**How to complete this task**
Lines in the listing below that hold "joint" are the ones to copy.

#####

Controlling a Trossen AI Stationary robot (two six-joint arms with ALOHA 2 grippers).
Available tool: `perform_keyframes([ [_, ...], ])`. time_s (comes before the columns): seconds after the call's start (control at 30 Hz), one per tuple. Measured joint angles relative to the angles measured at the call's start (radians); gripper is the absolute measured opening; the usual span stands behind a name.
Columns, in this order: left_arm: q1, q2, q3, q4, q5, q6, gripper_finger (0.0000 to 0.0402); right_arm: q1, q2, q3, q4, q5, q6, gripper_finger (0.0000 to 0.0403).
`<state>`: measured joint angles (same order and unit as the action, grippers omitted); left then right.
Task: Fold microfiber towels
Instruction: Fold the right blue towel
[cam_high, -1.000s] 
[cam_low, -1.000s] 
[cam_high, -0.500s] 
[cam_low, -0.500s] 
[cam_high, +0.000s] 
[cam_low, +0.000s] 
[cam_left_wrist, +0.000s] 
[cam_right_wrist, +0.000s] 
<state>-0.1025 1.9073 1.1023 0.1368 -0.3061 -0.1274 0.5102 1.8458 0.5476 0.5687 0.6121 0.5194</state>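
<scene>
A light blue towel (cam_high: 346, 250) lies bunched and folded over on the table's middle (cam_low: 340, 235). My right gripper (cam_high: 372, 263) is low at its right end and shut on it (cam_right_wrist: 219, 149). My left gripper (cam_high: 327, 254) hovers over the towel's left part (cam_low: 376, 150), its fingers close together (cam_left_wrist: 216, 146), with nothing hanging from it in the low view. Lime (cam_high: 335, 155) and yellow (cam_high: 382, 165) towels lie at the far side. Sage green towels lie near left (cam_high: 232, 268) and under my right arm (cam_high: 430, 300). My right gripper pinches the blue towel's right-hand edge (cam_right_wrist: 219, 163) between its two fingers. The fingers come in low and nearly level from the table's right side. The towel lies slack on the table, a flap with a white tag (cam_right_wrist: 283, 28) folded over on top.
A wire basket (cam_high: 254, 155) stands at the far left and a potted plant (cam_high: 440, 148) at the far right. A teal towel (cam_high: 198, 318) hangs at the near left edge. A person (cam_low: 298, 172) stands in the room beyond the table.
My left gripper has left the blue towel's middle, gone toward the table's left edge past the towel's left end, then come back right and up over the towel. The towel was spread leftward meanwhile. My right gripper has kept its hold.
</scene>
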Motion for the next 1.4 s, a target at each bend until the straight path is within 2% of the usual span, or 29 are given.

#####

**Solution for this exercise**
Controlling a Trossen AI Stationary robot (two six-joint arms with ALOHA 2 grippers).
Available tool: `perform_keyframes([ [_, ...], ])`. time_s (comes before the columns): seconds after the call's start (control at 30 Hz), one per tuple. Measured joint angles relative to the angles measured at the call's start (radians); gripper is the absolute measured opening; the usual span stands behind a name.
`<state>`: measured joint angles (same order and unit as the action, grippers omitted); left then right.

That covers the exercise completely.